Problem to solve — Range to reproduce from the entries below: the line with "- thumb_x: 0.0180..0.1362", the line with "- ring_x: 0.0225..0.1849", and every line in between. Give them exactly and give nothing else.

Excerpted data —

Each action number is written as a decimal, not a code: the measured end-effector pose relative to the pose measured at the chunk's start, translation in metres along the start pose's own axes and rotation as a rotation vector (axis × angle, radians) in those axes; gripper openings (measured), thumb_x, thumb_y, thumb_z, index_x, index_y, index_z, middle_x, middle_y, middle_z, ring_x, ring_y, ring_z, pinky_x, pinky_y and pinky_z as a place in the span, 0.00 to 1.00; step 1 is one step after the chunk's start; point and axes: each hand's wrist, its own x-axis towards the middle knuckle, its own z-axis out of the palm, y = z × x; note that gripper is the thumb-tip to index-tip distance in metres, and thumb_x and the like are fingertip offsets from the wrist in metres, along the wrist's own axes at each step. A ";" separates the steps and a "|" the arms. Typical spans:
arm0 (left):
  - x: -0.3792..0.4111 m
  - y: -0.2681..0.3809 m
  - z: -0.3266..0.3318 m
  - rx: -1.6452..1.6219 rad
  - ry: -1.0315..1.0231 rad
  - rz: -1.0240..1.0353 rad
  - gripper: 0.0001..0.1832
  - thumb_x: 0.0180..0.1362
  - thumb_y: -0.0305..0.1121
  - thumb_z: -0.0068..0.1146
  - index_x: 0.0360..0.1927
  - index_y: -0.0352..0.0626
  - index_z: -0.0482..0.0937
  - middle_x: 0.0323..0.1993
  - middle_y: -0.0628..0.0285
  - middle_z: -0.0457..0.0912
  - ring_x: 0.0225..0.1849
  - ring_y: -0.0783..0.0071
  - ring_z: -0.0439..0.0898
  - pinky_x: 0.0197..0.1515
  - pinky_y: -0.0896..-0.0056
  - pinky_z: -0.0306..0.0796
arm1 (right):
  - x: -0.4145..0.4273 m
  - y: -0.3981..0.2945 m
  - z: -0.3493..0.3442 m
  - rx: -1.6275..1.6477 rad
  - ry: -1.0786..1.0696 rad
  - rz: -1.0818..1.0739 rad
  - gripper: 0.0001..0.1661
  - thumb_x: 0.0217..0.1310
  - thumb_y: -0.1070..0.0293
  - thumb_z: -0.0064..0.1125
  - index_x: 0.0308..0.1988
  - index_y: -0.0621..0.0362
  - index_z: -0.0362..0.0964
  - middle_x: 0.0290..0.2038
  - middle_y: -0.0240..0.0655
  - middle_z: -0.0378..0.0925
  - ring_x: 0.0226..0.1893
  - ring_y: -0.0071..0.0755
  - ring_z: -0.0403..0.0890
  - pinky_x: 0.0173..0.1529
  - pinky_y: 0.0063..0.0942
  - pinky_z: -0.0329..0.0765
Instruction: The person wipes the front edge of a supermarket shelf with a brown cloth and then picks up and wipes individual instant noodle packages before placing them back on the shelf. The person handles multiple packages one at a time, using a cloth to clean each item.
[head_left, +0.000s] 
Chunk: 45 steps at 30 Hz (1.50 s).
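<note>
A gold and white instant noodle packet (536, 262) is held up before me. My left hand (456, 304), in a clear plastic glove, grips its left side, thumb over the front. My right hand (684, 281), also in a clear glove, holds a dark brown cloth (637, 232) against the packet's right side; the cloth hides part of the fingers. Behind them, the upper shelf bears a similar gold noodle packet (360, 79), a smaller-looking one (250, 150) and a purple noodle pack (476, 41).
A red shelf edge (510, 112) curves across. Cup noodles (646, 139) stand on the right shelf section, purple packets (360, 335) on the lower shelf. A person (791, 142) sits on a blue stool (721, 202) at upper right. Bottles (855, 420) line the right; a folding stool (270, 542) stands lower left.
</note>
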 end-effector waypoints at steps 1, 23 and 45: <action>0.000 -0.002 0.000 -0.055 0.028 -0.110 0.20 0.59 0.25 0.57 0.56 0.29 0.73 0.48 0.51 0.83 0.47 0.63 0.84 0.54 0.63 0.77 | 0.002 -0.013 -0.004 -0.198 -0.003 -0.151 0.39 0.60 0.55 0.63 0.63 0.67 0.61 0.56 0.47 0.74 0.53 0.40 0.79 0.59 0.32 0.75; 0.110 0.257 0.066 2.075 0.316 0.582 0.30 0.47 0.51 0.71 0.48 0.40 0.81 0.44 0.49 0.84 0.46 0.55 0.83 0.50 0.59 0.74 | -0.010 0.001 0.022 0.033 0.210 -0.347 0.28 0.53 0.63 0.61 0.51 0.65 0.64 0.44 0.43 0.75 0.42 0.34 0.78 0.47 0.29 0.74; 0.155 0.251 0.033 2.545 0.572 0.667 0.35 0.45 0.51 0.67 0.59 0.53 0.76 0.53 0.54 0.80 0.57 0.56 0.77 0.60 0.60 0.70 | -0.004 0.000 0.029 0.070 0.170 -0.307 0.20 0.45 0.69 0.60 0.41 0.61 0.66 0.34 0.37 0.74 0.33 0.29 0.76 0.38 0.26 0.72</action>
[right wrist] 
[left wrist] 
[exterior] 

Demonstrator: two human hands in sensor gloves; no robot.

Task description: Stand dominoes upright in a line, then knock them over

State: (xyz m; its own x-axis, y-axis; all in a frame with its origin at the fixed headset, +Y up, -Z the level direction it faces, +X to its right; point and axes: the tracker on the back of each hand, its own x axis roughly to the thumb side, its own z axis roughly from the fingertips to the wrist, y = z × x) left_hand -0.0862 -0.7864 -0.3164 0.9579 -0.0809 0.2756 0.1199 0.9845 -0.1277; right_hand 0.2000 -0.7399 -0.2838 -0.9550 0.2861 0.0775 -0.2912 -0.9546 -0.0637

Solution to the problem —
  - thumb_x: 0.0180..0.1362
  - thumb_y: -0.0305..0.1121
  - thumb_z: -0.0068..0.1146
  - index_x: 0.0360..0.1927
  - index_y: -0.0352..0.0626
  - index_z: -0.0482..0.0937
  - middle_x: 0.0323..0.1993
  - middle_y: -0.0628..0.0285
  - middle_z: -0.0457..0.0912
  - ring_x: 0.0225..0.1849

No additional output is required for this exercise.